That was a shitty example and a mean way to put someone on the spot who doesn't deserve to be there. The asker returned not three hours later to say thank you.
posted by LeeJay at 9:36 AM on May 3, 2008


I've felt this too, amyms, but there so many cases where responses by the OP somehow result in them getting the thread wrapped around their necks and then tightening like a python, I now think not responding at all is a reasonable default. The recent AskMe about getting sick after taking a multi-vitamin is a good example.
posted by jamjam at 9:51 AM on May 3, 2008


But I guess I should be more like 'Mandy', who came and gave without taking.

But he sent her away. So watch your back.
posted by Fuzzy Skinner at 9:54 AM on May 3, 2008 [1 favorite]


Whenever I ask a question, I get really anxious about the prospect of selecting one or two as Best Answer, and giving any follow-up. Take, for instance, my most current question: http://ask.metafilter.com/90392/Records-from-a-Pulmonologist . Everyone who answered gave me really good advice. I learned a lot about what to do by seeing how they all responded. But which do I count as Best Answer? Many of them are so similar that I worry someone will be slighted if I select just one but not the others.

And it's not like I'm going to act on any of the advice for at least a few days. Should I post a follow-up now saying thanks, even though, for all I know, all the advice is completely wrong? Should I wait until the thread is completely dead but I've actually done what I needed to do, to say how it all went down? It's not like anyone really cares about the Epic Tale of Ms.

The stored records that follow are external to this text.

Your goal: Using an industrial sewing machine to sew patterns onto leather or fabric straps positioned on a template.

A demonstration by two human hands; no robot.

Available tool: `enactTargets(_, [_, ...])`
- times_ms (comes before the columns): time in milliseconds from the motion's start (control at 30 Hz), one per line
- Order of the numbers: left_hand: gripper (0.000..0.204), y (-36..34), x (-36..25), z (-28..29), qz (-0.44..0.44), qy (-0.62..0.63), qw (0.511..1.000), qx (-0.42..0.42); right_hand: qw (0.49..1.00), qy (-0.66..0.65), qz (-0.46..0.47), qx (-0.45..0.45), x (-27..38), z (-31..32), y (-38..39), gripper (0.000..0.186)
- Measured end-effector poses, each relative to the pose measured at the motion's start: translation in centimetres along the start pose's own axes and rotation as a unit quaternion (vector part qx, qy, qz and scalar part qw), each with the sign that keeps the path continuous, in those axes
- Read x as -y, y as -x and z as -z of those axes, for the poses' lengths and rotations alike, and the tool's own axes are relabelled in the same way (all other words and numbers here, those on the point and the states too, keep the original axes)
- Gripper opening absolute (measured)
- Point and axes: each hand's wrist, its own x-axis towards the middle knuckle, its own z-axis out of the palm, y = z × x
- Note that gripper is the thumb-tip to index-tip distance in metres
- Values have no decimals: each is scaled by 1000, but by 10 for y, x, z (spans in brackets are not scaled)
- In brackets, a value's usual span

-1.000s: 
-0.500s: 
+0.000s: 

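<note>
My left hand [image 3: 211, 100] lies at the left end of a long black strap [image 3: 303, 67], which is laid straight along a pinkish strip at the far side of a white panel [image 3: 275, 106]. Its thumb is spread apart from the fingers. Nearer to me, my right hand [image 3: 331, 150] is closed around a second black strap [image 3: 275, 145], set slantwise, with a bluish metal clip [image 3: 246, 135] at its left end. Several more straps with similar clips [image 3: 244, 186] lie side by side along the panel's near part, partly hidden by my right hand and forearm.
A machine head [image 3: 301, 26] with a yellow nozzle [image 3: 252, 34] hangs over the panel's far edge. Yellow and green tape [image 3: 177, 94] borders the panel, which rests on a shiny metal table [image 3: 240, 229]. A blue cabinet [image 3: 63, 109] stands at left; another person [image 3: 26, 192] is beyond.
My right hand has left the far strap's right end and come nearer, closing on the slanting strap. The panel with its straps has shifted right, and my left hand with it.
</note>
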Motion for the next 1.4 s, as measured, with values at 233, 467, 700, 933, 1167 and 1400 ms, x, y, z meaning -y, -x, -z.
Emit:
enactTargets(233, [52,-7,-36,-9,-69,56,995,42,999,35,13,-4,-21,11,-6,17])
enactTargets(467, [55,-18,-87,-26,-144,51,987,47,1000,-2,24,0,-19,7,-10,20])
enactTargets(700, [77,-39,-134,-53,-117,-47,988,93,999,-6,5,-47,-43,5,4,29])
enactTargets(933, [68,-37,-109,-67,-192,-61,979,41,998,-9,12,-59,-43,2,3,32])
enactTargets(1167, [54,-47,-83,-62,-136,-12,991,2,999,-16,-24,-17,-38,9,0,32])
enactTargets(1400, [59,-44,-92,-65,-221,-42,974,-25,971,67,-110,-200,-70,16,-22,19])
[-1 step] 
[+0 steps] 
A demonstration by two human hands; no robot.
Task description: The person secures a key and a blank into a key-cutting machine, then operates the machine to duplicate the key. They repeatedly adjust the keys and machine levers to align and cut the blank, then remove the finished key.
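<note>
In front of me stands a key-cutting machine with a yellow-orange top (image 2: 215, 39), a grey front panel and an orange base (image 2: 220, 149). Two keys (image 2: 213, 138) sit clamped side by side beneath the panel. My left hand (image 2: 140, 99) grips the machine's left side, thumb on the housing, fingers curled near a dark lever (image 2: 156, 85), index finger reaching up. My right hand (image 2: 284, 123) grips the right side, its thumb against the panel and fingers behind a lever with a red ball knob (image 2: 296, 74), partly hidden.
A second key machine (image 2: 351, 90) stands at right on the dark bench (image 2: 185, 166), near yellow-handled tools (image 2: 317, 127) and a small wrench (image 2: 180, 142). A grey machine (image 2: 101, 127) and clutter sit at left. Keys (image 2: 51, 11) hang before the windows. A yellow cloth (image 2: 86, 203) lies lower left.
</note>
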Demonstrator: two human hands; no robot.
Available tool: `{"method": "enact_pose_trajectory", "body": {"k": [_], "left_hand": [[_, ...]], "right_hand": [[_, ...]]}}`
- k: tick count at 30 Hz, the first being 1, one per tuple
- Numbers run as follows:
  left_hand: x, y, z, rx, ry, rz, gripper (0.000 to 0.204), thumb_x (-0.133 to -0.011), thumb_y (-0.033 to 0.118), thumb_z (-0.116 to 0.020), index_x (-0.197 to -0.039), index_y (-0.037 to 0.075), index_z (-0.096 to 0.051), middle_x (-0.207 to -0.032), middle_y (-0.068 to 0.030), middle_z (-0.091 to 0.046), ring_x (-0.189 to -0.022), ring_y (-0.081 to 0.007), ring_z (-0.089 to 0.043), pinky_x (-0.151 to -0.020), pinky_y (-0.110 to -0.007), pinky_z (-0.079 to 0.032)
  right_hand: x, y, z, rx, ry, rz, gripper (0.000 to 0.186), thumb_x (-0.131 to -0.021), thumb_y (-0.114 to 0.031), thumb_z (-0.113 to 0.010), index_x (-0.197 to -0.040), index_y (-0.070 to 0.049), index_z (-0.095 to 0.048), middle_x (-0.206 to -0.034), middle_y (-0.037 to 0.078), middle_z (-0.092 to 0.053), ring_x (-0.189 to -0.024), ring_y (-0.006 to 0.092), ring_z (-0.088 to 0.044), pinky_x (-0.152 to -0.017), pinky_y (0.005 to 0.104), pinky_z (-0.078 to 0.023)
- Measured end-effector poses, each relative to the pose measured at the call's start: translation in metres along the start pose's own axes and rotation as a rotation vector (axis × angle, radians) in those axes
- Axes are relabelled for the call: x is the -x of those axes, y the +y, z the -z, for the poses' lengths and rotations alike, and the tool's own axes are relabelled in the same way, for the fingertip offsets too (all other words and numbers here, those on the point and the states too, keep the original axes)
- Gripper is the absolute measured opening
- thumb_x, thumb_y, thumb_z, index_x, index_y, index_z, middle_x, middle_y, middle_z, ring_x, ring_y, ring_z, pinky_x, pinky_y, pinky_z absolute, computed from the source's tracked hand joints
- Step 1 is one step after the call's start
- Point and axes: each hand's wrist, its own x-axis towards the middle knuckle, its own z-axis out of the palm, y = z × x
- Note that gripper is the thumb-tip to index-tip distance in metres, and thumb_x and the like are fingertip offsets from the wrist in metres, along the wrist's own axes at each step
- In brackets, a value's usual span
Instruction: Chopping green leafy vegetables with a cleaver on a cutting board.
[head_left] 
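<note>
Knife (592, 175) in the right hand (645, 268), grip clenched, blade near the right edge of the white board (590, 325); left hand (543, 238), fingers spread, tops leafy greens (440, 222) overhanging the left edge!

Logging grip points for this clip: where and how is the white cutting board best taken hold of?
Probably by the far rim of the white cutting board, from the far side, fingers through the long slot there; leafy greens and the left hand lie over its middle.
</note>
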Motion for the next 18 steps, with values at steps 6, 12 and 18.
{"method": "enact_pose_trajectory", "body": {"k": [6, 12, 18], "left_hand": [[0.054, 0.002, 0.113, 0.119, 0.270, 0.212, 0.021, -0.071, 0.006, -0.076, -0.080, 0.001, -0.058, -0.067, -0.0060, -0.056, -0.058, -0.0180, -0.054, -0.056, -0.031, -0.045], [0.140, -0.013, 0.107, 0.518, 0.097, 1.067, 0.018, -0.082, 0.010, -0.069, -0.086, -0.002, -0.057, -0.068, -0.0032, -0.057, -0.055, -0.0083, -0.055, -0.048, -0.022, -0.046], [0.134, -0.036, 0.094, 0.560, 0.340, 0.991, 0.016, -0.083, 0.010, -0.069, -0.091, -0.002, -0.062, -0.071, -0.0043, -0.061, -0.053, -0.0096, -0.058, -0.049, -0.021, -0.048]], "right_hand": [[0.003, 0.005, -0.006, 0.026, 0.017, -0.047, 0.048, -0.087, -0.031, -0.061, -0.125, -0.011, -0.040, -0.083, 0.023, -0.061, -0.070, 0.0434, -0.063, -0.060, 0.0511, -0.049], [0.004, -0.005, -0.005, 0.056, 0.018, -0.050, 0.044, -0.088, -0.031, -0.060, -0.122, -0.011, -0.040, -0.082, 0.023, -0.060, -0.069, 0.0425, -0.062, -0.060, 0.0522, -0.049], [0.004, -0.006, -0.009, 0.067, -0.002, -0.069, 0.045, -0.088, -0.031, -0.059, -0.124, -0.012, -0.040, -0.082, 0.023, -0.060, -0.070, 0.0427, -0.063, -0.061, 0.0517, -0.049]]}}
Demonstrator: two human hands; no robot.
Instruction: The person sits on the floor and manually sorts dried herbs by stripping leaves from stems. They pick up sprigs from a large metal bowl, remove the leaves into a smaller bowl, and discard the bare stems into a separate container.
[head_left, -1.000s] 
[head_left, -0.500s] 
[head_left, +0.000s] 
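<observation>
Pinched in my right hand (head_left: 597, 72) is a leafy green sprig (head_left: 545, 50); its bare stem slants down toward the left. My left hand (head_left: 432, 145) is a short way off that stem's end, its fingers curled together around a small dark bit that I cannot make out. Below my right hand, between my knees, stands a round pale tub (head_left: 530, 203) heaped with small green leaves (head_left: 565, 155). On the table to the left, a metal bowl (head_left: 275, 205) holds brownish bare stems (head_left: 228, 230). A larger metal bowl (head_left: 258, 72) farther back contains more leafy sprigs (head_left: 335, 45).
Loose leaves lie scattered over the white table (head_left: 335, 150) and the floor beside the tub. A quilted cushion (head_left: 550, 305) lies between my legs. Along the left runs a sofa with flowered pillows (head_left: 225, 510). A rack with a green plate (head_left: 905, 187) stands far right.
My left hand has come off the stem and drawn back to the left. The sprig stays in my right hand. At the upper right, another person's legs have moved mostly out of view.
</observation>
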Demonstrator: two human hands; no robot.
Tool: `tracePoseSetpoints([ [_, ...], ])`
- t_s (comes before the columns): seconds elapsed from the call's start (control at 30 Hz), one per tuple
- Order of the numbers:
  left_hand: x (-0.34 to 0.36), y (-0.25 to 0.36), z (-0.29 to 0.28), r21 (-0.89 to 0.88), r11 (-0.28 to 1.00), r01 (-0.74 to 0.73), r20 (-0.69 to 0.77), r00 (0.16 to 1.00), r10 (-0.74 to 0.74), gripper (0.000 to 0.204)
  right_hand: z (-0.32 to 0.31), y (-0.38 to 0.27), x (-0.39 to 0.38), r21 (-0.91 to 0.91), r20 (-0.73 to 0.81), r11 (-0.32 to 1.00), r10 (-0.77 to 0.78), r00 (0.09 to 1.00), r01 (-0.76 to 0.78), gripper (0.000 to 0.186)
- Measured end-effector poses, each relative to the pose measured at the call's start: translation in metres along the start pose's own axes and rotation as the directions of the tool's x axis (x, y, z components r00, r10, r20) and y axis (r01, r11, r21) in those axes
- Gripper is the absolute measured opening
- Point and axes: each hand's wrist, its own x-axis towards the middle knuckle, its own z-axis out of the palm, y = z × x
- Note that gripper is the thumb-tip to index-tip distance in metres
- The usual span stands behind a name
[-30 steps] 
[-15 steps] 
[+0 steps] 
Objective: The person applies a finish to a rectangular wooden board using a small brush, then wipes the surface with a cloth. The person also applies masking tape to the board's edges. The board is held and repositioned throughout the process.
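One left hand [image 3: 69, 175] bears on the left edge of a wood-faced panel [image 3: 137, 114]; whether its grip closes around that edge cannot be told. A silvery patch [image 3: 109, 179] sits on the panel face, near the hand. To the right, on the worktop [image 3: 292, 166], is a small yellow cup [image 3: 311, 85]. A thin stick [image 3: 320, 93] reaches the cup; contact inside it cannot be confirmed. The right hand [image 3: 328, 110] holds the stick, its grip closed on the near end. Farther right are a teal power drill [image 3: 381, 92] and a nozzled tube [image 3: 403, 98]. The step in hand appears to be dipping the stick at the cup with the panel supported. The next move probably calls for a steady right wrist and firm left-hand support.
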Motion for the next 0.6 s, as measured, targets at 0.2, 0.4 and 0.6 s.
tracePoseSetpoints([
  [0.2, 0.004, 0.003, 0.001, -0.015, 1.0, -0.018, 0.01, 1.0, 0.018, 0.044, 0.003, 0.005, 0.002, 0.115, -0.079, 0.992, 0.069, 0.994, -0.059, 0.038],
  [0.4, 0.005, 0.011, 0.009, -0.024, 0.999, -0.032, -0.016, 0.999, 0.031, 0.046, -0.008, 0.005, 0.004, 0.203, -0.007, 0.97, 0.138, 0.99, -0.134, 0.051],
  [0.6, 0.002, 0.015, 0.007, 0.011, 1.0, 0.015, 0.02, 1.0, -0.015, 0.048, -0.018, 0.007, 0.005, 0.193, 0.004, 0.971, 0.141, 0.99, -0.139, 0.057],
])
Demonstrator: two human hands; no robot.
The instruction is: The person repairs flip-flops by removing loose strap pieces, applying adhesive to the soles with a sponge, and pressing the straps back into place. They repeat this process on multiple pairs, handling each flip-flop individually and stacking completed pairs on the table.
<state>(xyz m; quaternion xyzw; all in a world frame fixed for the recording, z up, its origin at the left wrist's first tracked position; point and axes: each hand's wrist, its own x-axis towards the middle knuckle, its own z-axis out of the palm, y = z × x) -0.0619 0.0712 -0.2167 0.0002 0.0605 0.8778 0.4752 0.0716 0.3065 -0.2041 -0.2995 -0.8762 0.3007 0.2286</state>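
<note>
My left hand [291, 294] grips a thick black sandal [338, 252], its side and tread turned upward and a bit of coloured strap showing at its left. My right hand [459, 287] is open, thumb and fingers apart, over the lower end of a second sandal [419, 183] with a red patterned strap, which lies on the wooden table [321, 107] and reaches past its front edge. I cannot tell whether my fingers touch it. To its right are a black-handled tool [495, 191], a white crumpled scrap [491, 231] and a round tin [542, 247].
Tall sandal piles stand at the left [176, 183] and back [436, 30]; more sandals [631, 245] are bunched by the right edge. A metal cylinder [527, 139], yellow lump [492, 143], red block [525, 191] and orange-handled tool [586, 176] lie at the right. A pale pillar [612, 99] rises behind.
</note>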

Sain'ts CT Scans.

...So, you see, it's all very, very worrisome.
posted by Ms. Saint at 9:57 AM on May 3, 2008 [1 favorite]


I'm always unsure, if I give a good answer in AskMe and am thanked by the asker, whether I should pop back in the thread to say they're welcome to my answer anytime, and to thank them for thanking me. What holds me back is the foreboding sense that they won't respond in kind. Chain-breakers are the worst, and thank-you note chain-breakers have a special place in hell reserved for their savage, un-etiquetted ass.
posted by carsonb at 10:01 AM on May 3, 2008


Er, no, that shouldn't be compulsory.
posted by Artw at 10:24 AM on May 3, 2008


I will happily post 'Thanks', mark as best answer and even favorite whoever answers my latest question which has sat unanswered for more than one week. There's a prize for everyone! Get started now!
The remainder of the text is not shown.